- _Exercise details_:
Reproduce only this range: the line holding "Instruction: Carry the" through the last line of the data below, both included, exactly, with no pictures.

- _Data below_:

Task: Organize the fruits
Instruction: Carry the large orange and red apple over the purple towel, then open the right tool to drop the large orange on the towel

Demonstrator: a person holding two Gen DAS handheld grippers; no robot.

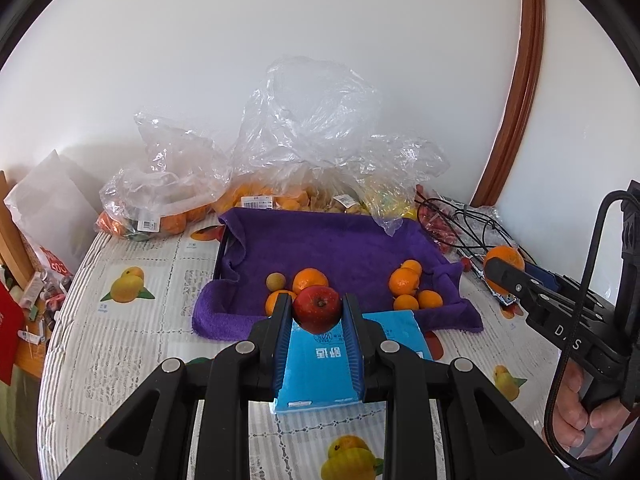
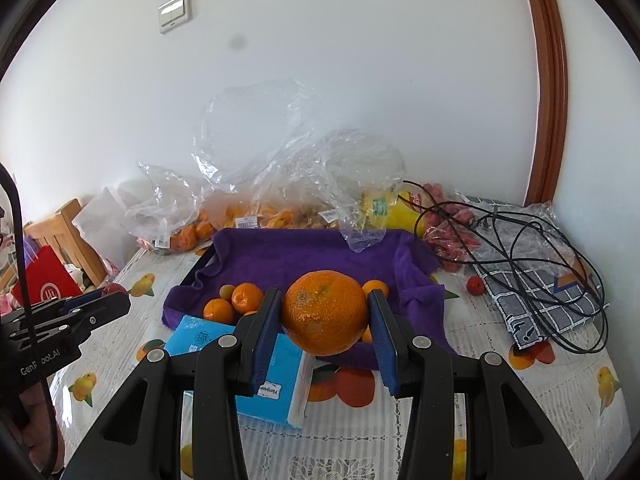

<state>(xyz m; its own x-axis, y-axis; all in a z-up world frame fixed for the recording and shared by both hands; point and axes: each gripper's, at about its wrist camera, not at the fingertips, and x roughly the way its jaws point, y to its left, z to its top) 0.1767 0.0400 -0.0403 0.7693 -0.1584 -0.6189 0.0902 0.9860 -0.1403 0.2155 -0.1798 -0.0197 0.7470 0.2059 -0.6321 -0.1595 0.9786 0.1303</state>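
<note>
My left gripper [image 1: 317, 309] is shut on a red apple [image 1: 317, 307], held above the near edge of a tray lined with a purple towel [image 1: 320, 248]. My right gripper [image 2: 325, 312] is shut on a large orange [image 2: 325, 312], also held over the tray's near edge [image 2: 300, 252]. The right gripper with its orange [image 1: 505, 258] shows at the right of the left wrist view. Several small oranges [image 1: 405, 282] and one brownish round fruit [image 1: 276, 281] lie on the towel.
A blue tissue pack [image 1: 320, 364] lies on the fruit-print tablecloth in front of the tray. Clear plastic bags of oranges [image 1: 160, 200] and other fruit stand behind the tray by the wall. Black cables [image 2: 520, 240] and a checked bag lie at the right.
</note>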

- _Exercise output_:
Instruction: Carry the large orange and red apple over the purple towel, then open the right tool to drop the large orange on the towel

Demonstrator: a person holding two Gen DAS handheld grippers; no robot.


<state>(xyz m; its own x-axis, y-axis; all in a z-up world frame fixed for the recording and shared by both hands; point and axes: each gripper's, at about its wrist camera, not at the fingertips, and x roughly the way its jaws point, y to its left, z to its top) 0.1767 0.0400 -0.0403 0.7693 -0.1584 -0.6189 0.0902 0.9860 -0.1403 0.2155 -0.1798 -0.0197 0.7470 0.2059 -0.6321 -0.1595 0.9786 0.1303</state>
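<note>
My left gripper [image 1: 317, 309] is shut on a red apple [image 1: 317, 307], held above the near edge of a tray lined with a purple towel [image 1: 320, 248]. My right gripper [image 2: 325, 312] is shut on a large orange [image 2: 325, 312], also held over the tray's near edge [image 2: 300, 252]. The right gripper with its orange [image 1: 505, 258] shows at the right of the left wrist view. Several small oranges [image 1: 405, 282] and one brownish round fruit [image 1: 276, 281] lie on the towel.
A blue tissue pack [image 1: 320, 364] lies on the fruit-print tablecloth in front of the tray. Clear plastic bags of oranges [image 1: 160, 200] and other fruit stand behind the tray by the wall. Black cables [image 2: 520, 240] and a checked bag lie at the right.
</note>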

That completes the response to the exercise.